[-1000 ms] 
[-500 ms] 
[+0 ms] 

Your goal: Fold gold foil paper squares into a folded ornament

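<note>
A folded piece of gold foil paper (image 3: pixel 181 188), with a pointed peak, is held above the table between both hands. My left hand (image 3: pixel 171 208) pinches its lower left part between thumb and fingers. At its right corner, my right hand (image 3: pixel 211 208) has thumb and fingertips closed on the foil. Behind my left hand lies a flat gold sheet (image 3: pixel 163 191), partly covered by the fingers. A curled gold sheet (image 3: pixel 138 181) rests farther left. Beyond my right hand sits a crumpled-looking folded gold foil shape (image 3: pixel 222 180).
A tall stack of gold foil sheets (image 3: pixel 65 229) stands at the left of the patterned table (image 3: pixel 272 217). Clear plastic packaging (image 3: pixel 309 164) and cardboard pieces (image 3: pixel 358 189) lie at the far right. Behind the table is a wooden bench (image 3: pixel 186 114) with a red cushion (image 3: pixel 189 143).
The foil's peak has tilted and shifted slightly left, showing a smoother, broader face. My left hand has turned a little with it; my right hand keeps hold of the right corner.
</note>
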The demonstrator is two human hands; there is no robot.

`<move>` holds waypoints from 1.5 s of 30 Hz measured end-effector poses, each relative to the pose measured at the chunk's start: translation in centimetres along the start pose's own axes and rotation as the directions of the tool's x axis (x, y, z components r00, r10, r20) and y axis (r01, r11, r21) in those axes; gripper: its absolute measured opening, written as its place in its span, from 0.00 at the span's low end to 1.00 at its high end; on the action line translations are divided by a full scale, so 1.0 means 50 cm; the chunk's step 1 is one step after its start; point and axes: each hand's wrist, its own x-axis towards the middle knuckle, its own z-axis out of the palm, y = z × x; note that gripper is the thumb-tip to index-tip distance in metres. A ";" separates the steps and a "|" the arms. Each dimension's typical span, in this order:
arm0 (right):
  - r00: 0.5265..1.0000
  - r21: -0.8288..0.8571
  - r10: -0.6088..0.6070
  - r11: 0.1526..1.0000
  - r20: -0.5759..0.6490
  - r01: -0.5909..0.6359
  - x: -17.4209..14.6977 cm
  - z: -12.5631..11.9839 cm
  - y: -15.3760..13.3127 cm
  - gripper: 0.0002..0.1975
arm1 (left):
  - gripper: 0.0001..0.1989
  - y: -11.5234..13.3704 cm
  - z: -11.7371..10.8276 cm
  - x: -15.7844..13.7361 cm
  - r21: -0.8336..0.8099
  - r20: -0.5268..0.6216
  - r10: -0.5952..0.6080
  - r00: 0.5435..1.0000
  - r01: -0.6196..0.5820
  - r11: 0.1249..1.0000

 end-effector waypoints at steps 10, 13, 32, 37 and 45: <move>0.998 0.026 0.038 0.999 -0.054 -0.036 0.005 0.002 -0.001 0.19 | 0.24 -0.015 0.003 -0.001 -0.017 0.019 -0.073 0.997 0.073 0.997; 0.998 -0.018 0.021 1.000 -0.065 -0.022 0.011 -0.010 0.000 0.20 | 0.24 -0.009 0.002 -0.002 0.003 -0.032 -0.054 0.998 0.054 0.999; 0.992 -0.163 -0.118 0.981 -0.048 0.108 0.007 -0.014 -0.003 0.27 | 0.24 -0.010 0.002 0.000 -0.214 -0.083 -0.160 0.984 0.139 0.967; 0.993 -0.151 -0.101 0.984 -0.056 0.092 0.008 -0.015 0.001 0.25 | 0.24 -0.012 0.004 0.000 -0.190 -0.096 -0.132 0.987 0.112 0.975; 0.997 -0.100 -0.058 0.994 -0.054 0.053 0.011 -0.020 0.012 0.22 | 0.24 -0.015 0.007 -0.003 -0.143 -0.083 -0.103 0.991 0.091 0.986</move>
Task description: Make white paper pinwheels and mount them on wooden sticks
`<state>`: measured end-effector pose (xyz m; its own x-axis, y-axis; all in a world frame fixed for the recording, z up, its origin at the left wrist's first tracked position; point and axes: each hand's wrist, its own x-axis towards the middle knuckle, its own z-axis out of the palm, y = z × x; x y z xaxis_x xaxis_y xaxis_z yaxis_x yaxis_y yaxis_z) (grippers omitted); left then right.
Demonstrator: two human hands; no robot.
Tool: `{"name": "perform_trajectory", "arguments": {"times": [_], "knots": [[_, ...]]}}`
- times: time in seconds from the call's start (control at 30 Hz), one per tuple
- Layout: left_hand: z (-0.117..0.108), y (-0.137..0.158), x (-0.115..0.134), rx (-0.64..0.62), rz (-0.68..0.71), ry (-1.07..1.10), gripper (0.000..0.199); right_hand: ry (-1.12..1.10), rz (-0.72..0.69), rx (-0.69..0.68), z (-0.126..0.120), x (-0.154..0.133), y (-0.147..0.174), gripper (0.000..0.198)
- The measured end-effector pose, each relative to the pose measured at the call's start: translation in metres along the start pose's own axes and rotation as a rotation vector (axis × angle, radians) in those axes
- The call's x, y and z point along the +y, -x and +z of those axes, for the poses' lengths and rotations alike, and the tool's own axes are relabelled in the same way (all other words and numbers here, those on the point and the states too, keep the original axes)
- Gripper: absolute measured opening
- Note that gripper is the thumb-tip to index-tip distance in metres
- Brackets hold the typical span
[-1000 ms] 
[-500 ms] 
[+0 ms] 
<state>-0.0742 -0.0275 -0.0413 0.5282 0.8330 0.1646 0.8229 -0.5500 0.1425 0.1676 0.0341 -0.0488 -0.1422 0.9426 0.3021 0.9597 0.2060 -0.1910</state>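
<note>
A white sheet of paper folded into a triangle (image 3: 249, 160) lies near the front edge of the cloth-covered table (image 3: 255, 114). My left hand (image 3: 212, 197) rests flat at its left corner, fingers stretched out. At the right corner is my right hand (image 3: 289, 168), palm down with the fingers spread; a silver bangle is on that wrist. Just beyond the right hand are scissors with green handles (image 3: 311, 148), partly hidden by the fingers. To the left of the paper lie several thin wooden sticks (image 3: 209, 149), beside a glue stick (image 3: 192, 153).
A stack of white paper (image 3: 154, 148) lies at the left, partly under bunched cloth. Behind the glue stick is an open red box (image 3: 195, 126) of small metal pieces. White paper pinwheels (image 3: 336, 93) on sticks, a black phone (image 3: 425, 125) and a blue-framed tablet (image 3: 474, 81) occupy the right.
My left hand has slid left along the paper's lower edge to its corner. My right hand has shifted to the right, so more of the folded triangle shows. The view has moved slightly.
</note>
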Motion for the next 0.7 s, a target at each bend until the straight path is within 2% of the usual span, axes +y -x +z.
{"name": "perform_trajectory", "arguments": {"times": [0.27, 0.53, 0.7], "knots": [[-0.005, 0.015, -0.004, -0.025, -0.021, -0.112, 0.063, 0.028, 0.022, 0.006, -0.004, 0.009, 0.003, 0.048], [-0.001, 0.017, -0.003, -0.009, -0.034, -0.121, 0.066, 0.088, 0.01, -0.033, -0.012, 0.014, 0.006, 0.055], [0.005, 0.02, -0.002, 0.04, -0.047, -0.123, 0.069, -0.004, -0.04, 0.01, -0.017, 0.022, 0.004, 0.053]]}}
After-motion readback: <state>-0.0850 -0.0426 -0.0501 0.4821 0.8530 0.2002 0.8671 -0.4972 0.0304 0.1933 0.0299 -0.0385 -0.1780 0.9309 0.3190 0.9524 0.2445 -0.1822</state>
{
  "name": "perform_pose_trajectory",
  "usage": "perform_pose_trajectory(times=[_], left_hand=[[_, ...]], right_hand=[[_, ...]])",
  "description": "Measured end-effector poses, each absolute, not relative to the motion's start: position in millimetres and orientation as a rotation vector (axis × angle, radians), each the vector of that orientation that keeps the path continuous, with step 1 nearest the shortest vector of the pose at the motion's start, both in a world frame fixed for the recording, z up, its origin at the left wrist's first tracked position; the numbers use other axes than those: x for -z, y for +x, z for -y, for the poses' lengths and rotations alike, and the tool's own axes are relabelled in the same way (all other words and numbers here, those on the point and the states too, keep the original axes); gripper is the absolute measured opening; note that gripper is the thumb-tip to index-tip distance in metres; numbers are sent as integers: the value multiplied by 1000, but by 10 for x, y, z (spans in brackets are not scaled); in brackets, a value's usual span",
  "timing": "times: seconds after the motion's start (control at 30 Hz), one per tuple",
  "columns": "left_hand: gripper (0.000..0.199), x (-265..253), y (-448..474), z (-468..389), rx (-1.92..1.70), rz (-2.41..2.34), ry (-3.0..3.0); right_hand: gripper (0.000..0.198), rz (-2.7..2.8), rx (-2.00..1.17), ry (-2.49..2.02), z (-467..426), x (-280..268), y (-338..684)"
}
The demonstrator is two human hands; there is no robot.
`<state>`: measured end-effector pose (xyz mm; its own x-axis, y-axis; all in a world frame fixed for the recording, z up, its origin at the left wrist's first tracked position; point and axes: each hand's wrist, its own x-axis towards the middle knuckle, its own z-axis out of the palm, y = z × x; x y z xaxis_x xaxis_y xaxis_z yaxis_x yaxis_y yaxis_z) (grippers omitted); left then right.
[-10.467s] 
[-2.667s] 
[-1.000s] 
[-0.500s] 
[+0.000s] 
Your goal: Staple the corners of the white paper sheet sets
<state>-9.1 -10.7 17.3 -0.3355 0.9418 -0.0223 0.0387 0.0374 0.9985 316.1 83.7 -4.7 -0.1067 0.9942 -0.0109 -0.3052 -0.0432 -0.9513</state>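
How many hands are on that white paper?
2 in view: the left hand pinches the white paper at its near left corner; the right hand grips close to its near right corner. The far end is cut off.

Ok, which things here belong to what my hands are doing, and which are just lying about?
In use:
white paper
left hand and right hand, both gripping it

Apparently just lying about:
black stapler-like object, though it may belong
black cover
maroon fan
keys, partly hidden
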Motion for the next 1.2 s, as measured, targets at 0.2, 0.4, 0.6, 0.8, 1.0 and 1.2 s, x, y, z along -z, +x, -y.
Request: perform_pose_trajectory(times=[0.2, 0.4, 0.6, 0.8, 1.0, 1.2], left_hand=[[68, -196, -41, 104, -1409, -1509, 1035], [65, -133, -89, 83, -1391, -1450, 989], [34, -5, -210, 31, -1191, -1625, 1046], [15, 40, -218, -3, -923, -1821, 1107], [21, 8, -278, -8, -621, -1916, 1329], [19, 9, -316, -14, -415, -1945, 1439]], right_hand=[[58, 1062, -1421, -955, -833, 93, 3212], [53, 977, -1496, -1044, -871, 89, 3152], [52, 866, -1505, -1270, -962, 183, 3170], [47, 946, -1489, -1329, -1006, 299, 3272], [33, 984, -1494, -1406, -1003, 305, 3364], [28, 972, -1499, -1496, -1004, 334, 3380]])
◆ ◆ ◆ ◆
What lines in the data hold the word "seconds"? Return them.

Answer to this problem:
- times: time in seconds from the call's start (control at 30 Hz), one per tuple
  "timing": "times: seconds after the motion's start (control at 30 Hz), one per tuple",

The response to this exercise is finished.